(Beginning of Information provided)

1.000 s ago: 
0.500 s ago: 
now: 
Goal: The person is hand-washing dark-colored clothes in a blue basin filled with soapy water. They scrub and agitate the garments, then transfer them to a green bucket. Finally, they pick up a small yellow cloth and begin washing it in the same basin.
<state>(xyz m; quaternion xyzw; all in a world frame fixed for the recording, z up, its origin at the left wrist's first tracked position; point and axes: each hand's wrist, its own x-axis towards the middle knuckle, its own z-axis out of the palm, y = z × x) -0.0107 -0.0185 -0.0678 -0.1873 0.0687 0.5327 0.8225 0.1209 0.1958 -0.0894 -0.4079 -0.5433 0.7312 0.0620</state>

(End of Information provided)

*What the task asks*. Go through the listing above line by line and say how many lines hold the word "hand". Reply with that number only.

*Response*. 2